* [WORK ITEM]:
Restate word for word the lines of the records below, starting at the line that contains "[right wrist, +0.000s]" and ending at the line that contains "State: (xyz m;", with both of those lines included and nothing else.

INPUT FOR THIS TASK Start Marker

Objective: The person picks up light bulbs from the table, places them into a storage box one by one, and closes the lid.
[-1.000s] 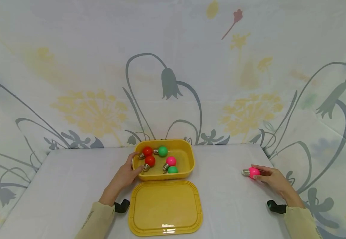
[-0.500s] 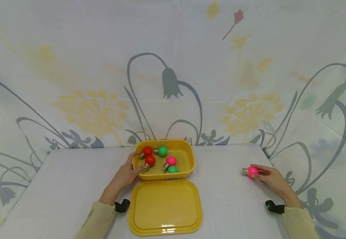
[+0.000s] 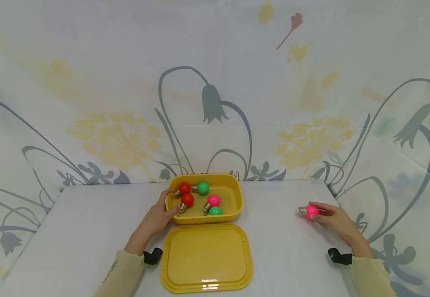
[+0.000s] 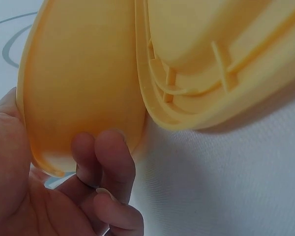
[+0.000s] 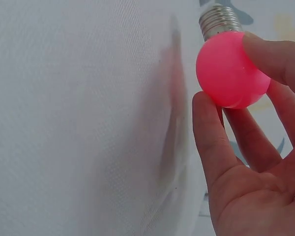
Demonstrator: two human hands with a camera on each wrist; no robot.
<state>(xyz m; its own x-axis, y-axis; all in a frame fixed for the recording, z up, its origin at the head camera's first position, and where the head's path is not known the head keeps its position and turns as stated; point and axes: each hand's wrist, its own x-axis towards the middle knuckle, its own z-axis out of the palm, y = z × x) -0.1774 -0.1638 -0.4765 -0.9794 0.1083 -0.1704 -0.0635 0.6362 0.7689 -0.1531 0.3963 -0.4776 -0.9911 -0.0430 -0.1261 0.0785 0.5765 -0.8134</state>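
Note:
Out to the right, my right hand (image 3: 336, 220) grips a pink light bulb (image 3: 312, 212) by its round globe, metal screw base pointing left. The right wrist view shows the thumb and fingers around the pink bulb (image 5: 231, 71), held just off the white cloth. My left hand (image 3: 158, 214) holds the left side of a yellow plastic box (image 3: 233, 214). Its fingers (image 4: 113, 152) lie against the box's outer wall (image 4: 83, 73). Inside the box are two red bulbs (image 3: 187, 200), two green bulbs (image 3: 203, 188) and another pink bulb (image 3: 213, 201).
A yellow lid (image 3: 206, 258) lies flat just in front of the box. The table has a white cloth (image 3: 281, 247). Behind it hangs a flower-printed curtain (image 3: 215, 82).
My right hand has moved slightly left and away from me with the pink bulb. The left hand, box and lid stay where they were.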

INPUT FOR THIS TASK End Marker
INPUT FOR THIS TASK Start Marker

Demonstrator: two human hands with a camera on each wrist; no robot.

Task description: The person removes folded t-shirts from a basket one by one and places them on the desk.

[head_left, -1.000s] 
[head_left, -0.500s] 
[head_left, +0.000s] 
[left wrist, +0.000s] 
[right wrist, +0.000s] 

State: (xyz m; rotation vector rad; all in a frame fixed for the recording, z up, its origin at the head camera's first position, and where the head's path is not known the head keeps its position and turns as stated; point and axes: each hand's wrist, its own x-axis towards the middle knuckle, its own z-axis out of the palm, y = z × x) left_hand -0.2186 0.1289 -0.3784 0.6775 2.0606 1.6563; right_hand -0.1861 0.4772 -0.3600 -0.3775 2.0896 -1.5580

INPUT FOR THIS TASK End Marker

* [ANSWER FOR THIS EXERCISE]:
[right wrist, +0.000s] 

State: (xyz m; rotation vector rad; all in a frame fixed for the recording, z up, its origin at the head camera's first position, and where the head's path is not known the head keeps its position and turns as stated; point and axes: each hand's wrist, its own x-axis towards the middle knuckle, its own z-axis out of the palm, y = z × x) left_hand -0.2186 0.1289 -0.3784 0.6775 2.0606 1.6563; right_hand -0.1861 0.4772 -0.3600 -0.3775 2.0896 -1.5580

No more output will be produced for this exercise.